**REQUIREMENT:** Skip the pictures and restate, word for word, the lines from the one containing "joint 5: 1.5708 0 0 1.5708" to the end of the data below.
- - -
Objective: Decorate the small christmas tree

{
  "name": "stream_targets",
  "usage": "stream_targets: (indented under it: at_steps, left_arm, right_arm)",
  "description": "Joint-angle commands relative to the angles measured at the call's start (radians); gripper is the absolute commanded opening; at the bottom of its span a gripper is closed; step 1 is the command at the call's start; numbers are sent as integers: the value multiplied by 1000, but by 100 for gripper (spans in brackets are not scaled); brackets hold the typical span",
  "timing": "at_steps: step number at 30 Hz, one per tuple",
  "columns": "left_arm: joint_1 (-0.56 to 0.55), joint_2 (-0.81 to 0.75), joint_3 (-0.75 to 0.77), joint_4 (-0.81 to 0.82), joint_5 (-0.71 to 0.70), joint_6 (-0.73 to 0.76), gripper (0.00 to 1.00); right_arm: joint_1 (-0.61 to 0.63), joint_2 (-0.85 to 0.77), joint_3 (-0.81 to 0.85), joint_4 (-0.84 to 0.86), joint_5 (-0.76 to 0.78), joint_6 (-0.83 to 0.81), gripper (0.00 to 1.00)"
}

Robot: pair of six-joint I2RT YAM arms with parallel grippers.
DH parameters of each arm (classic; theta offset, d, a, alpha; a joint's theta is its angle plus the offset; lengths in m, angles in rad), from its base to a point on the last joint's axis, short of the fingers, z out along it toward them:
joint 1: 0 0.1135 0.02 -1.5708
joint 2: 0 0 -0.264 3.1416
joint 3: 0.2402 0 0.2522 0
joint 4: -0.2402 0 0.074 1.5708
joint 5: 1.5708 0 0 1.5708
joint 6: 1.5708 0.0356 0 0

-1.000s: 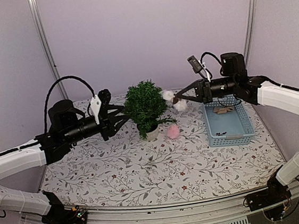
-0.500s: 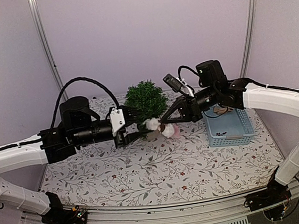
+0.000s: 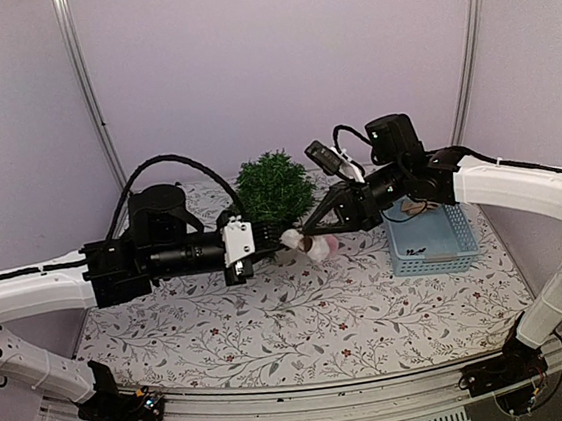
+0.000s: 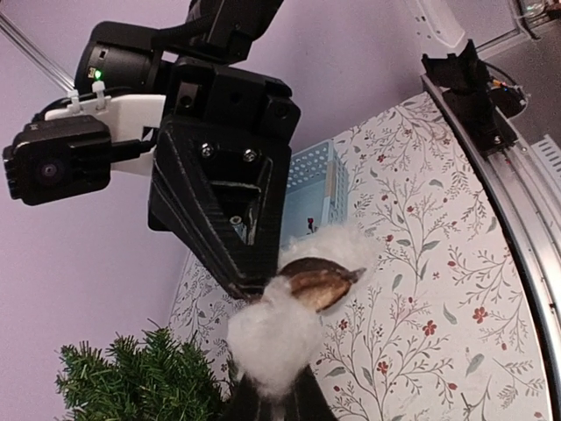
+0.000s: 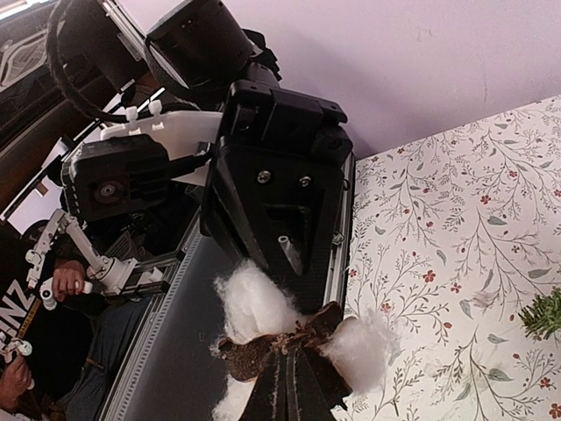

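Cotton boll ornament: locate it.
Top view, centre: white fluffy cotton boll ornament gripped between left end effector and right end effector, in front of the small christmas tree.

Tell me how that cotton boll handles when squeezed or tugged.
Probably very light and squashy: the cotton boll is mostly loose white fluff. Its brown husk looks thin and dry, so it may crack. Wispy edges suggest fibres could pull away.

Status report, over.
Both shut on cotton ornament: left gripper, right gripper. Behind it, small christmas tree, upright. Ornament not yet hung. Nothing between them.
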Motion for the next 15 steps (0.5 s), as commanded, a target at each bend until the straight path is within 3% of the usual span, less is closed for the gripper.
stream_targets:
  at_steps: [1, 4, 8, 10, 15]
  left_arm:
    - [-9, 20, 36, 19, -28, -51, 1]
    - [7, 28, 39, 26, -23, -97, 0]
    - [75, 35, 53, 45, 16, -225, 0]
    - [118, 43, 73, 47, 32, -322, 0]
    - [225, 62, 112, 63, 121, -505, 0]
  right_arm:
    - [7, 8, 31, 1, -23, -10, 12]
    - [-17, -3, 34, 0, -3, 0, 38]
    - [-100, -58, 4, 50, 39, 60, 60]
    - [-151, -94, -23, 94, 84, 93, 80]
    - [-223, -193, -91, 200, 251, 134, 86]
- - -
**RESULT OF THE TASK:**
joint 5: 1.5708 0 0 1.5708
joint 6: 1.5708 0.0356 0 0

-1.000s: 
-0.500s: 
+0.000s: 
+0.000s: 
+0.000s: 

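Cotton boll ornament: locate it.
Top view, centre: white fluffy cotton boll ornament gripped between left end effector and right end effector, in front of the small christmas tree.

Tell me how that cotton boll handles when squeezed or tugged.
Probably very light and squashy: the cotton boll is mostly loose white fluff. Its brown husk looks thin and dry, so it may crack. Wispy edges suggest fibres could pull away.

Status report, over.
Both shut on cotton ornament: left gripper, right gripper. Behind it, small christmas tree, upright. Ornament not yet hung. Nothing between them.
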Motion for the next 15 steps (0.5 s), as commanded, a target at each bend until the straight path is within 3% of the usual span, less is closed for the gripper.
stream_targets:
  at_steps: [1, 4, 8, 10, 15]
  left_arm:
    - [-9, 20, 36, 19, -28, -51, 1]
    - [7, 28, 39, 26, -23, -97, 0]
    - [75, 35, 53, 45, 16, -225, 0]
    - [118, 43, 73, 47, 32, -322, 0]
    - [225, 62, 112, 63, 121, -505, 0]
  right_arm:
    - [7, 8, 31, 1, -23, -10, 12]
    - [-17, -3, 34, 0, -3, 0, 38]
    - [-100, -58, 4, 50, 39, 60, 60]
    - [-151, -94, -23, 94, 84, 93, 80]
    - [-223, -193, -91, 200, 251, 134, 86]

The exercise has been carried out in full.